-- Exercise inputs follows --
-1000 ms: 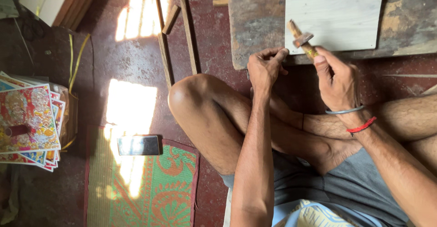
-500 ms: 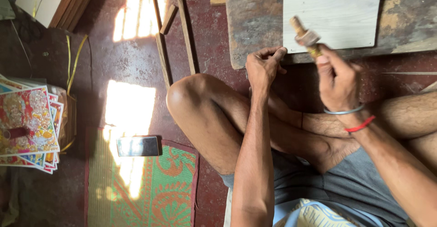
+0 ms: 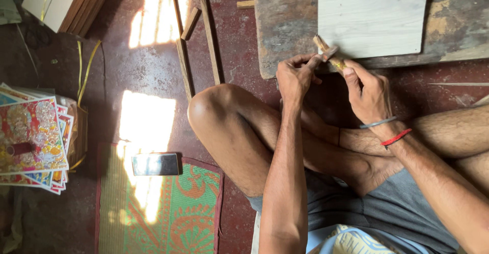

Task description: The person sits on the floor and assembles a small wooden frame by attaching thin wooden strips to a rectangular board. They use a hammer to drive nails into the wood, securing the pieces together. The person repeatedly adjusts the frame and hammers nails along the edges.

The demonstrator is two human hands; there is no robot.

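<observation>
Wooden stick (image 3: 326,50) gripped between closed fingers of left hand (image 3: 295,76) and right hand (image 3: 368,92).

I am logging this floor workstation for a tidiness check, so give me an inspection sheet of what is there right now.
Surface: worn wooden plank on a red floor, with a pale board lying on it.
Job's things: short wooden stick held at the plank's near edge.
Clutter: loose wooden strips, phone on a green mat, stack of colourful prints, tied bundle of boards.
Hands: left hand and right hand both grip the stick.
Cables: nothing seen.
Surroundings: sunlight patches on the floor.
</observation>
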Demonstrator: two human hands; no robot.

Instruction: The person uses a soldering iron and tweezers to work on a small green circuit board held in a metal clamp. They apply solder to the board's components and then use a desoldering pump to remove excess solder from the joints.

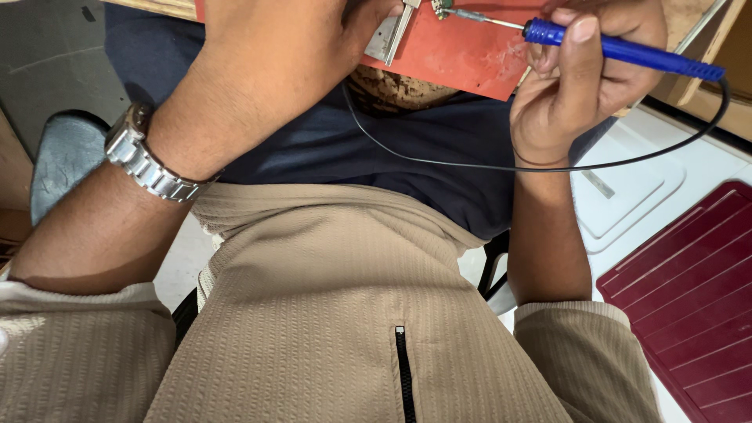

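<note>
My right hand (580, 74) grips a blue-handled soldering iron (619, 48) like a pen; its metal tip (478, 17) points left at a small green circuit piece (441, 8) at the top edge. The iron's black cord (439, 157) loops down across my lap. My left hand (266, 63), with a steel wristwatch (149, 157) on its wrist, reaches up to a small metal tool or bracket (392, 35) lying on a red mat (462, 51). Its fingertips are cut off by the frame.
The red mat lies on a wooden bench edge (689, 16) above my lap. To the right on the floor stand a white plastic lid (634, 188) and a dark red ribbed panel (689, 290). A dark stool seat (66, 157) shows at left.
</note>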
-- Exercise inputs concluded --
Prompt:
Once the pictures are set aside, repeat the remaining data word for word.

Exercise output:
-1000 ms: 
-500 ms: 
+0 ms: 

Task description: The person sits on the floor and assembles a small wooden frame by attaching thin wooden strips to a rectangular board. They use a hammer to drive nails into the wood, securing the pieces together. The person repeatedly adjusts the frame and hammers nails along the edges.

The demonstrator is two human hands; there is no robot.

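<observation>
Wooden stick (image 3: 326,50) gripped between closed fingers of left hand (image 3: 295,76) and right hand (image 3: 368,92).

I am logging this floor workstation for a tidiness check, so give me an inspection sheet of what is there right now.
Surface: worn wooden plank on a red floor, with a pale board lying on it.
Job's things: short wooden stick held at the plank's near edge.
Clutter: loose wooden strips, phone on a green mat, stack of colourful prints, tied bundle of boards.
Hands: left hand and right hand both grip the stick.
Cables: nothing seen.
Surroundings: sunlight patches on the floor.
</observation>
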Demonstrator: two human hands; no robot.

Instruction: The person uses a soldering iron and tweezers to work on a small green circuit board held in a metal clamp. They apply solder to the board's components and then use a desoldering pump to remove excess solder from the joints.


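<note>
My right hand (580, 74) grips a blue-handled soldering iron (619, 48) like a pen; its metal tip (478, 17) points left at a small green circuit piece (441, 8) at the top edge. The iron's black cord (439, 157) loops down across my lap. My left hand (266, 63), with a steel wristwatch (149, 157) on its wrist, reaches up to a small metal tool or bracket (392, 35) lying on a red mat (462, 51). Its fingertips are cut off by the frame.
The red mat lies on a wooden bench edge (689, 16) above my lap. To the right on the floor stand a white plastic lid (634, 188) and a dark red ribbed panel (689, 290). A dark stool seat (66, 157) shows at left.
</note>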

This is the complete answer.